Les normes économiques (elles peuvent réguler la composition des produits sur le marché, l'accessibilité de ceux-ci, le développement de nouveaux produits et régir les échanges commerciaux entre entreprises, entre provinces d'un même pays et entre pays) ;

Les normes sanitaires (elles s'appliquent à la propreté des lieux dans les endroits publics, aux mesures d'entreposage des aliments, etc.) ;

Les normes politiques (elles peuvent s'inscrire dans un cadre juridique ou d'orientation politique).

Nous pourrions rajouter à cette classification les normes relatives au corps et à la vie, ainsi que les normes sexuelles et familiales, telles qu'identifiées par Demeulenaere (2003).» (Caron-Bouchard, 2010)

Les dimensions normatives du concept de santé se placent également dans une perspective historique et culturelle de la santé publique.

« Jean-Pierre Dozon dégage quatre modèles historiques de la prévention, schème universel - le modèle magico-religieux (interdits et obligations) étant la référence des modèles de la contrainte profane (des exclusions aux sanctions), pastorien (l'éradication) et du modèle contractuel (l'éducation), actuellement dominant – qui fonde le pluralisme préventif contemporain. Dans le sillage des économies de la grandeur, Didier Fassin décrit le fonctionnement rhétorique et pragmatique de la «cité salubre ». L'idéal de santé n'est pas plus une idéologie qu'une utopie, elle est inflation d'un discours dont les réalisations modestes s'accommodent des contraintes idéologiques et économiques. » (Lézé, 2003).

Ici après, je présente une brève rétrospective chronologique afin d'identifier les moments-clés de l'évolution du concept de santé et de situer notre sujet sur le développement des compétences psychosociales dans cette perspective historique et culturelle.

Pour Dubas, le concept de santé basé sur le modèle biomédical forgé au cours du XIXe siècle, est paradoxal puisque la biomédecine, ayant pour paradigme la biologie, se donne pour objet les maladies et non la santé (Dubas, 2004). Au XIXe siècle, la santé est une conception centrée sur la maladie. La santé se trouve alors définie par son caractère négatif - l'absence de maladie et d'infirmité comme la paix pourrait se définir par l'absence de guerre. En 1936, le chirurgien René Leriche (1879-1955), disait que « la santé c'est la vie dans le silence des

organes ». Cette formule continue à être largement reprise et critiquée dans de nombreux articles encore aujourd'hui. On la retrouve parfois amputée « la santé c'est le silence des organes », elle est souvent commentée et critiquée comme obsolète, restrictive à la seule dimension biomédicale. Cette santé apparaît comme l'état biologique souhaitable qui se mesure par des indicateurs biophysiologiques.
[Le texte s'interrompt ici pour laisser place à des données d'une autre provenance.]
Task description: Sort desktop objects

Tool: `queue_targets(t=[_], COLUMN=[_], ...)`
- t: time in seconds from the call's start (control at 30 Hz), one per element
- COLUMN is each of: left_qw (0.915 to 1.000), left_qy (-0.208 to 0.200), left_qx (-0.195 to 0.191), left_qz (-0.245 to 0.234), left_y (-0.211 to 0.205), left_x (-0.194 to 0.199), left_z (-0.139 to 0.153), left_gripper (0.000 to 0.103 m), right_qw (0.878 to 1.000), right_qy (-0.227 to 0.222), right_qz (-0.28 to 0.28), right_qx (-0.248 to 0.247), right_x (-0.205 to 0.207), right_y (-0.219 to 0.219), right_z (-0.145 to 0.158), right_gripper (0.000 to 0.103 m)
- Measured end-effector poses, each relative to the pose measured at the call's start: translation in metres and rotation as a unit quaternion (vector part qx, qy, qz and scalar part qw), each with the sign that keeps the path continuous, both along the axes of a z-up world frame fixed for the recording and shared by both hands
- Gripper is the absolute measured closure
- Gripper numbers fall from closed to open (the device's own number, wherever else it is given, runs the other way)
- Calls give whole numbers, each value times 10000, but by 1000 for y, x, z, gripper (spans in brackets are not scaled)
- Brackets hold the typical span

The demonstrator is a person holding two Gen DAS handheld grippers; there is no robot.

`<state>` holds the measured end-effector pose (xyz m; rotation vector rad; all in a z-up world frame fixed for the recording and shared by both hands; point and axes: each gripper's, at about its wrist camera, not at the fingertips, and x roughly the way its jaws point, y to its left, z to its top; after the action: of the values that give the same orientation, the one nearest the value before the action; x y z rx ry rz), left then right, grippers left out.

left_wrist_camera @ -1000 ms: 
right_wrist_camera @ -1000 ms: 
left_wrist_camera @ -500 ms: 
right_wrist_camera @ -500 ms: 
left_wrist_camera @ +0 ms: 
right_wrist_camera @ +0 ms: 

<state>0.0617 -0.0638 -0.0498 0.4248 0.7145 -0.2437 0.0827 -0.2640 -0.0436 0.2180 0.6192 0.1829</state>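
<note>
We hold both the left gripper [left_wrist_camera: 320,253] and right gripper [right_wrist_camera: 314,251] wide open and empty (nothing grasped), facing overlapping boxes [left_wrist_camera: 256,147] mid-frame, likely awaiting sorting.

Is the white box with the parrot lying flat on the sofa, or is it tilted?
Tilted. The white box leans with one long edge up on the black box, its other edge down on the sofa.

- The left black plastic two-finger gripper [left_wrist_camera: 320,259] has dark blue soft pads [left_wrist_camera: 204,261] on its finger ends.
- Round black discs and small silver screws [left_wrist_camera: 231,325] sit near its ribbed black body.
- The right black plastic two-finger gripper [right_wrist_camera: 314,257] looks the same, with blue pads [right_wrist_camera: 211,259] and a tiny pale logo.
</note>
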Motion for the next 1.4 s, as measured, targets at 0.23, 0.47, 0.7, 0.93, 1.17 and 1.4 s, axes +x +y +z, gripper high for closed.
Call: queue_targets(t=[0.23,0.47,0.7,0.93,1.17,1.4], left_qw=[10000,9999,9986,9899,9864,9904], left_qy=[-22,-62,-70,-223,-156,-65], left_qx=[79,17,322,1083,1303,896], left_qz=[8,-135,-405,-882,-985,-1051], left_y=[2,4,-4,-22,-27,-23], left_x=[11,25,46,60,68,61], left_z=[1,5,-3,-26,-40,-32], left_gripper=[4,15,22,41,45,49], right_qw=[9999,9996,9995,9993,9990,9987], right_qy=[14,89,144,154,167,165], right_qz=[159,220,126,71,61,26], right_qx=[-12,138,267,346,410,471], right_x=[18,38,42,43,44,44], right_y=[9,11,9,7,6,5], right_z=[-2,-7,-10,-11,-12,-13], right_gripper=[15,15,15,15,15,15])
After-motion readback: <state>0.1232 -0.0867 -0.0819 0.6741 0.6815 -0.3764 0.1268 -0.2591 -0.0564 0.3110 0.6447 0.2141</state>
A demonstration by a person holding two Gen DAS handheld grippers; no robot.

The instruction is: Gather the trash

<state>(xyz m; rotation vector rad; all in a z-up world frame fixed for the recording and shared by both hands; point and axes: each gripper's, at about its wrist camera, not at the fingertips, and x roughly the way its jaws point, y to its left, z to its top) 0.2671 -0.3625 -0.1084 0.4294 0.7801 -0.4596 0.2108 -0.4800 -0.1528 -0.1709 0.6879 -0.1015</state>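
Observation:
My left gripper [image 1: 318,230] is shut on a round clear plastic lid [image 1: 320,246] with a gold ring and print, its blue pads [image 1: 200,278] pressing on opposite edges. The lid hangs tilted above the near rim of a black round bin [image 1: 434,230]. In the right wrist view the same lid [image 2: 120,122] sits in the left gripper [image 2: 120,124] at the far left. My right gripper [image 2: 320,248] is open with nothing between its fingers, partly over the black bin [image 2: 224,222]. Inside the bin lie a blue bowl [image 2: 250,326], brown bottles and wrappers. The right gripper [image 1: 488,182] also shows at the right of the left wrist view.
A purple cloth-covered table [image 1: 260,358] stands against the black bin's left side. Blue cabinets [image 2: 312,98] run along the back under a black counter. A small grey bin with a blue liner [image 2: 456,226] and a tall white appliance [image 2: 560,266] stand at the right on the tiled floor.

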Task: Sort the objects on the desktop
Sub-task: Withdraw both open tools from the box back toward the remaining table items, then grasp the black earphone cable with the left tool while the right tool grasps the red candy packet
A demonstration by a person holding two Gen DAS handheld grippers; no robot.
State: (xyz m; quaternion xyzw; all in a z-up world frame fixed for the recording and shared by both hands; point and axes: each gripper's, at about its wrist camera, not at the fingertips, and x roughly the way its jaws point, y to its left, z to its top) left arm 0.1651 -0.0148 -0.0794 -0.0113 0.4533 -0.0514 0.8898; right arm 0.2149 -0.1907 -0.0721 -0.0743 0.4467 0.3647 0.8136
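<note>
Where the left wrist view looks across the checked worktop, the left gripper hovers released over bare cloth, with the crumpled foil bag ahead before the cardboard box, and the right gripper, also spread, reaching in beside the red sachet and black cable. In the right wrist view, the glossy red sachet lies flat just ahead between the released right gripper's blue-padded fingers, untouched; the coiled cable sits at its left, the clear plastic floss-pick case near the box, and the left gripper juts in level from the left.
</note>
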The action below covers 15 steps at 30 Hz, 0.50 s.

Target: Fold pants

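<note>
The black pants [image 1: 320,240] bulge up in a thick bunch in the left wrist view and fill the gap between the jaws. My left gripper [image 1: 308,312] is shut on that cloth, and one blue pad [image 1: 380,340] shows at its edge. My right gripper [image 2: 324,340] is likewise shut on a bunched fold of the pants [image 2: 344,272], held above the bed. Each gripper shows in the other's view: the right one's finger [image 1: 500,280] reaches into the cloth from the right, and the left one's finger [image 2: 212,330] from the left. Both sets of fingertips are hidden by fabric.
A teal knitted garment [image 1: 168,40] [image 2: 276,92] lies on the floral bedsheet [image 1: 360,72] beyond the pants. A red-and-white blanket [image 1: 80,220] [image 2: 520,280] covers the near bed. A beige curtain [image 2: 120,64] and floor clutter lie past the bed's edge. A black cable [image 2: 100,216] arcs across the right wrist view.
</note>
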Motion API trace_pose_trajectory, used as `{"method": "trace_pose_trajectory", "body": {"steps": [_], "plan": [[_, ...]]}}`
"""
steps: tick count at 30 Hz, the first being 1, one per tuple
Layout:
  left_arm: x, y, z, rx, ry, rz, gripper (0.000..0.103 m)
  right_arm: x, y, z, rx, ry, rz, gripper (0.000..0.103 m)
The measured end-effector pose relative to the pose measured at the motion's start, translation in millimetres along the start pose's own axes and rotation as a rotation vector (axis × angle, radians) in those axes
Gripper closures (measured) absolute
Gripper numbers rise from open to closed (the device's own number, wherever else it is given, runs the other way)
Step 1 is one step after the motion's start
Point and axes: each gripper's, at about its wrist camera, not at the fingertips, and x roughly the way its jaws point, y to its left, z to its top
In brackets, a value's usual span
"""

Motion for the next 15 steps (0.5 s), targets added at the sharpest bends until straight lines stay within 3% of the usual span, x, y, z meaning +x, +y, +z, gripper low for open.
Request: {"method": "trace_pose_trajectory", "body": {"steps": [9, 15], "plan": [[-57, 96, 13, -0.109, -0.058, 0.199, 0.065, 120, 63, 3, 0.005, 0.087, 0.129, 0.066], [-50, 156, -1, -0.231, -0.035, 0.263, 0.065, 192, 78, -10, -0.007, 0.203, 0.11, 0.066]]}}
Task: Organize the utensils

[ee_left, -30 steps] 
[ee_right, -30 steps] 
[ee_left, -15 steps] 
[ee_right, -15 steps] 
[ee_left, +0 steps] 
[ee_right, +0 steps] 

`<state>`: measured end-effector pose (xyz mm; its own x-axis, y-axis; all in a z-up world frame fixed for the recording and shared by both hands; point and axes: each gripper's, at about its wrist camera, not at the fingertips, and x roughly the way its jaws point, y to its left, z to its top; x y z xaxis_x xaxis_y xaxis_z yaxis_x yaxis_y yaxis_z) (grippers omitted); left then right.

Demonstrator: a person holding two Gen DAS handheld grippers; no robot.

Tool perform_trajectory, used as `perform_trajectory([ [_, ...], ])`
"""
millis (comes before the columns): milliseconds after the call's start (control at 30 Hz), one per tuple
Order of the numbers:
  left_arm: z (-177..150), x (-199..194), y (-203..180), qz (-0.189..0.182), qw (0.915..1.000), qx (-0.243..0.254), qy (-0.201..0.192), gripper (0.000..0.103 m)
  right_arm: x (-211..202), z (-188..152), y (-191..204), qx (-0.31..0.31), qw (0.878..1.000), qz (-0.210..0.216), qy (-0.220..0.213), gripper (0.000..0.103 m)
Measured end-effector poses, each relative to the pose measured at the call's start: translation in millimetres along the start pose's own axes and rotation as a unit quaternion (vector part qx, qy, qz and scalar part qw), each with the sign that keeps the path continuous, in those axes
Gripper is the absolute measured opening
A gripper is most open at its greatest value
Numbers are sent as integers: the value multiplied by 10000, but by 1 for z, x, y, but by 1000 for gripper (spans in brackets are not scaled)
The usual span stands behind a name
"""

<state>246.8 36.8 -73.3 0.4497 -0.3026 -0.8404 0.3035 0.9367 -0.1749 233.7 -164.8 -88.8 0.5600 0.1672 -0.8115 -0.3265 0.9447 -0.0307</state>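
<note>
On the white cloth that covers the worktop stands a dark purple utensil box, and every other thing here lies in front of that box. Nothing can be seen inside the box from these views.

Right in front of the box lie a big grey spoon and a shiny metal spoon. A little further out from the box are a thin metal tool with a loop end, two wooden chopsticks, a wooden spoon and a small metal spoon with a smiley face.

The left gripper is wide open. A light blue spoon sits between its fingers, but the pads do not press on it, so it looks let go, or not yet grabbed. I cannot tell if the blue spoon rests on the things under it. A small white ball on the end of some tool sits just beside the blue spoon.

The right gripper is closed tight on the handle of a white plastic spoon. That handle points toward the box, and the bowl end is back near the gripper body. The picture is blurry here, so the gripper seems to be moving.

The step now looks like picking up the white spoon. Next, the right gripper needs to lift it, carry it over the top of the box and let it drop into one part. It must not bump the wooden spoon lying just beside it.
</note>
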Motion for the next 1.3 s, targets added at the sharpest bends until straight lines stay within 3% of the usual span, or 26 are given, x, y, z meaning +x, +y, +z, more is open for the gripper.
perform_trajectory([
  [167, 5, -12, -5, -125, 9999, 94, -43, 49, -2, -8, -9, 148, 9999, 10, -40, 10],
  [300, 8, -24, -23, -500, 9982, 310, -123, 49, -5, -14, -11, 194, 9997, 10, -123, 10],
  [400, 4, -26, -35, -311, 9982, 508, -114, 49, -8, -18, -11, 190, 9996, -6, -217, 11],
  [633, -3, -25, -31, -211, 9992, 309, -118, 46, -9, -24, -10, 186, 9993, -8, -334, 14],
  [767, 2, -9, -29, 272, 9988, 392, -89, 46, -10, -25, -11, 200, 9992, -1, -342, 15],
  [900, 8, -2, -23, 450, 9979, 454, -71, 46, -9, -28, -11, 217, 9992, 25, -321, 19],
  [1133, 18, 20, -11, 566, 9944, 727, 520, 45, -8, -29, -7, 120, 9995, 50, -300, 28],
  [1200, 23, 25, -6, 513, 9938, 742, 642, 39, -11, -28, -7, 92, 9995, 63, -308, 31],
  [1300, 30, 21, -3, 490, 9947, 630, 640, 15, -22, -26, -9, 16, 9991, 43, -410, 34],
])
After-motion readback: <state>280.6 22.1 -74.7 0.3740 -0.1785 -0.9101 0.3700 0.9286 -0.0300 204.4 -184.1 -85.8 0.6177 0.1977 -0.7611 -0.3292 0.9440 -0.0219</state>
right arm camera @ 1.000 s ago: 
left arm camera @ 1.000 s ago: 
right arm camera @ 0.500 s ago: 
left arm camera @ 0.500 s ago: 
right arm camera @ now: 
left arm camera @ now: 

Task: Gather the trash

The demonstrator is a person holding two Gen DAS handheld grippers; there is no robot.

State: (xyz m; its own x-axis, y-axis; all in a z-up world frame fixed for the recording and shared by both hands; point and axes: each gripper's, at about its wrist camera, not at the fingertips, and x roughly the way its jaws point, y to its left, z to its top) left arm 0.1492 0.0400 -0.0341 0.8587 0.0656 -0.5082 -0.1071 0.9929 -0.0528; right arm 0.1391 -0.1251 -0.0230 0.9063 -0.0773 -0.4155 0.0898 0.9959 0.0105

Georges Canguilhem (1904-1995) dénonce déjà le dogme positiviste établi par Auguste Comte (1798-1857) selon lequel le pathologique est le miroir grossissant du normal, et la santé est vidée de son contenu original pour être définie comme une norme biologique absolue (Canguilhem, 1966). Ce sont en effet les travaux du philosophe Canguilhem, réalisés de 1943 à 1963, qui justifient actuellement un second modèle de la santé dit psychosocial. Un modèle où la santé est envisagée pour elle-même, ou elle n'est plus l'absence de maladie, ni « la vie dans le silence des organes » de Leriche, un modèle où le rapport de l'individu à sa santé et, dans le cadre du système de santé, le point de vue du malade, sont au cœur de la tentative de rationalisation (Klein, 2008). Pour Canguilhem, la maladie est un désordre qui

survient dans le corps et crée la rupture de l'harmonie, de l'équilibre. La maladie est un effort de la nature en l'homme pour obtenir un nouvel équilibre. Elle est une autre allure de la vie ; l'état de maladie impose une autre vie, une modification des allures habituelles. La fonction du soin est de rétablir cet équilibre, cet ordre (Dahmane, 2003). Les travaux dans le domaine de l'éducation du patient, notamment sur le maintien ou l'amélioration de la qualité de vie s'inspirent largement de cette vision nouvelle.